Глядя на эту гору в тележке перед тем как рассовать ее по нескольким пакетам, больше похожим своими размерами на заплечные мешки, он думал, что при всем его стремлении улучшить питание, не стоит забывать и об осторожности, иначе как бы завтра ему не нарваться на ту же беду, что и прежде, но только уже по новой причине, связанной с перееданием, а вовсе не с нервами, за которые он теперь был совершенно спокоен.
Наполеон Бонапарт! Ночь перед славой!..
Он вышел из магазина. Было уже темно, до дому еще было минут десять – пятнадцать ходьбы. Если где-нибудь по дороге на него набросится бомж, с такими сумками он далеко не убежит. Правда сумки можно бросить... Но если бомж набросится из-за угла и неожиданно, сумки в руках помешают оттолкнуть его.
Замелькацкий зябко поежился и перехватил поудобней ручку одного из пакетов. Что за жизнь?! То атаки в самый неподходящий момент, то какие-то заразные бомжи!
– А-а, сосед!.. – проговорил увидев его писатель, куривший, по своему обыкновению на лестничной площадке. Вид его был мрачен.
Он уставился на сумки Замелькацкого, полные провизии.
– Гостей что ли собираетесь принимать?
– Почему...
– Так... Обычно такие закупки делают в ожидании гостей, – с равнодушным видом проговорил он.
– Может быть я просто запасаюсь впрок... Чтобы в магазин лишний раз не ходить?
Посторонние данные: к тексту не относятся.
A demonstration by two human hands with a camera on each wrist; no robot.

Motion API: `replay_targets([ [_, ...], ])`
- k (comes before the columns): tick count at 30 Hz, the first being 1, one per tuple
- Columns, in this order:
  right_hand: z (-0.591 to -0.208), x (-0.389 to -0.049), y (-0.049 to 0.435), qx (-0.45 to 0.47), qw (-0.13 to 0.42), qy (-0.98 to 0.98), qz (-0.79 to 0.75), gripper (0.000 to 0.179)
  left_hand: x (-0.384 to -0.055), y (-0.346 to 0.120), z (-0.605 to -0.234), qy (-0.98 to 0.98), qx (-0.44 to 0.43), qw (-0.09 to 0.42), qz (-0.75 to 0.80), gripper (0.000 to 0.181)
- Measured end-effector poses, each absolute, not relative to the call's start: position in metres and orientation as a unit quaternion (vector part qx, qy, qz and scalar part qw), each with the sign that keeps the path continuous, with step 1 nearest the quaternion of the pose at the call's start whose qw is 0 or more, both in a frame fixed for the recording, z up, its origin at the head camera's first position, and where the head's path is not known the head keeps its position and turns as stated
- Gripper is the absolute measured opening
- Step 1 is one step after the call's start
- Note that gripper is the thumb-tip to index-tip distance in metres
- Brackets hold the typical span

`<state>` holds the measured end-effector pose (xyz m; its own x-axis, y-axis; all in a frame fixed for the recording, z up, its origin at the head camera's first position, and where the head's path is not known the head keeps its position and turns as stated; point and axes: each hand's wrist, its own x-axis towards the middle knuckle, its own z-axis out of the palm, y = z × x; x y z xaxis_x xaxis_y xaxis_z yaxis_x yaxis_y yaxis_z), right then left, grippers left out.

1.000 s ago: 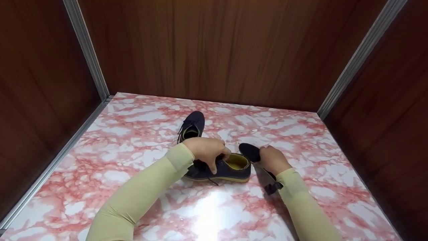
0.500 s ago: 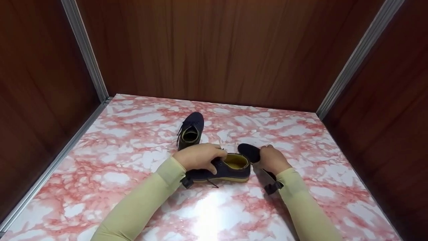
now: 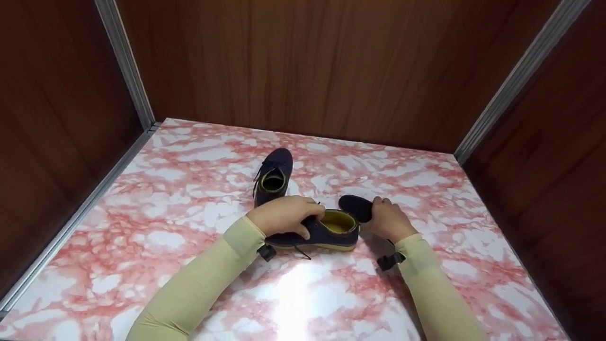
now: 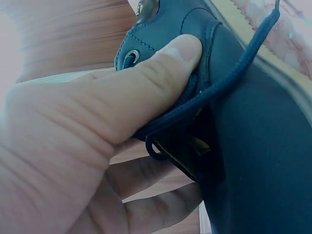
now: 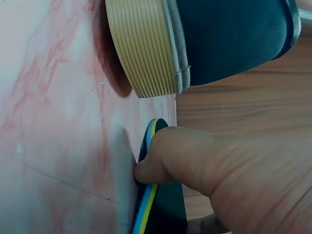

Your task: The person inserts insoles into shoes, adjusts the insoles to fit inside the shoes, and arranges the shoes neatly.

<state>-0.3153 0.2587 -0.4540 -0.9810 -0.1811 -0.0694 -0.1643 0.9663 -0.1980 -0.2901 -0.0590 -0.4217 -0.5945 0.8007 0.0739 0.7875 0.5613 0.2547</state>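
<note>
A dark navy lace-up shoe with a tan sole and yellow lining lies on the surface, heel toward the right. My left hand grips its upper at the lacing; the thumb presses one eyelet flap beside a loose shoelace in the left wrist view. Behind the heel, my right hand holds a dark insole by its edge. Blue and yellow layers show along the insole in the right wrist view. Part of the insole is hidden by the hand.
The matching shoe stands behind my left hand, toe pointing away. Red-and-white marbled tabletop lies all around. Brown wood-grain panels with metal corner rails enclose the back and sides.
My left hand has shifted slightly left along the shoe, uncovering more of the far shoe. The right hand and insole stay near the heel. The head view has tilted slightly.
</note>
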Motion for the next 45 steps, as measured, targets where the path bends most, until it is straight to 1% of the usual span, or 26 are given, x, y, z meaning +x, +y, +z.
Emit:
replay_targets([
  [10, -0.446, -0.320, 0.265, -0.090, 0.023, 0.989, -0.119, 0.075, -0.290, -0.060, -0.420, 0.883, 0.445, 0.018, 0.147, 0.039],
  [17, -0.433, -0.317, 0.271, -0.098, -0.026, 0.984, -0.145, 0.059, -0.290, -0.060, -0.423, 0.884, 0.444, 0.018, 0.143, 0.039],
  [21, -0.420, -0.311, 0.272, -0.118, -0.061, 0.977, -0.164, 0.051, -0.291, -0.060, -0.423, 0.883, 0.448, 0.016, 0.139, 0.040],
  [27, -0.396, -0.302, 0.271, -0.160, -0.088, 0.968, -0.171, 0.043, -0.292, -0.060, -0.422, 0.883, 0.451, 0.008, 0.133, 0.039],
  [32, -0.381, -0.293, 0.270, -0.213, -0.086, 0.954, -0.194, 0.037, -0.291, -0.061, -0.420, 0.883, 0.452, 0.005, 0.128, 0.040],
  [38, -0.370, -0.280, 0.265, -0.275, -0.070, 0.941, -0.184, 0.036, -0.292, -0.061, -0.421, 0.883, 0.452, 0.005, 0.130, 0.039],
  [45, -0.364, -0.270, 0.258, -0.279, -0.060, 0.944, -0.164, 0.035, -0.292, -0.060, -0.423, 0.882, 0.451, 0.008, 0.134, 0.039],
])
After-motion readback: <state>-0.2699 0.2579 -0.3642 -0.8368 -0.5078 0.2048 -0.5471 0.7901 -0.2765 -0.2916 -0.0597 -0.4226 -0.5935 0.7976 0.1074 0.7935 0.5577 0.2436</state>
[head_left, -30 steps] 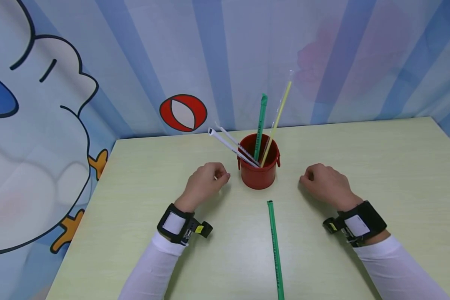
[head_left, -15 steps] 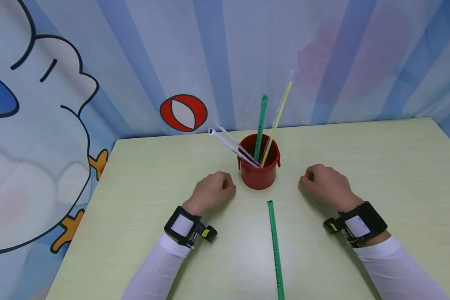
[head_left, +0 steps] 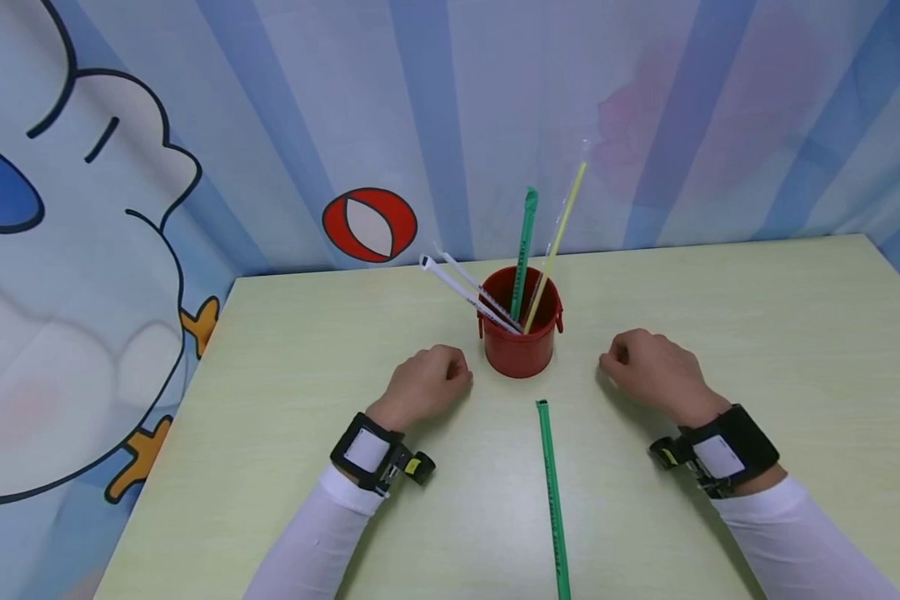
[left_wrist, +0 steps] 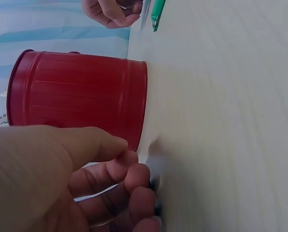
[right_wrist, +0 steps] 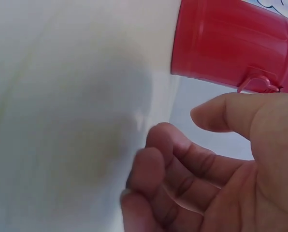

– А туда лишний раз и не надо ходить!.. – писатель со злостью швырнул окурок в пепельницу и направился к своей двери. – Как ни придешь, то новые цены!.. Вам-то что! Вы неплохо зарабатываете! А что делать мне?!..
– Вы же говорили, что между нами нет никакой разницы!.. Что бы я не делал, мы все равно будем находиться с вами на одном и том же уровне... Говорили так?..
– По-моему, мы условились, что всего сказанного как будто и нет!
– Ах ну да! Извините! – усмехнулся Замелькацкий.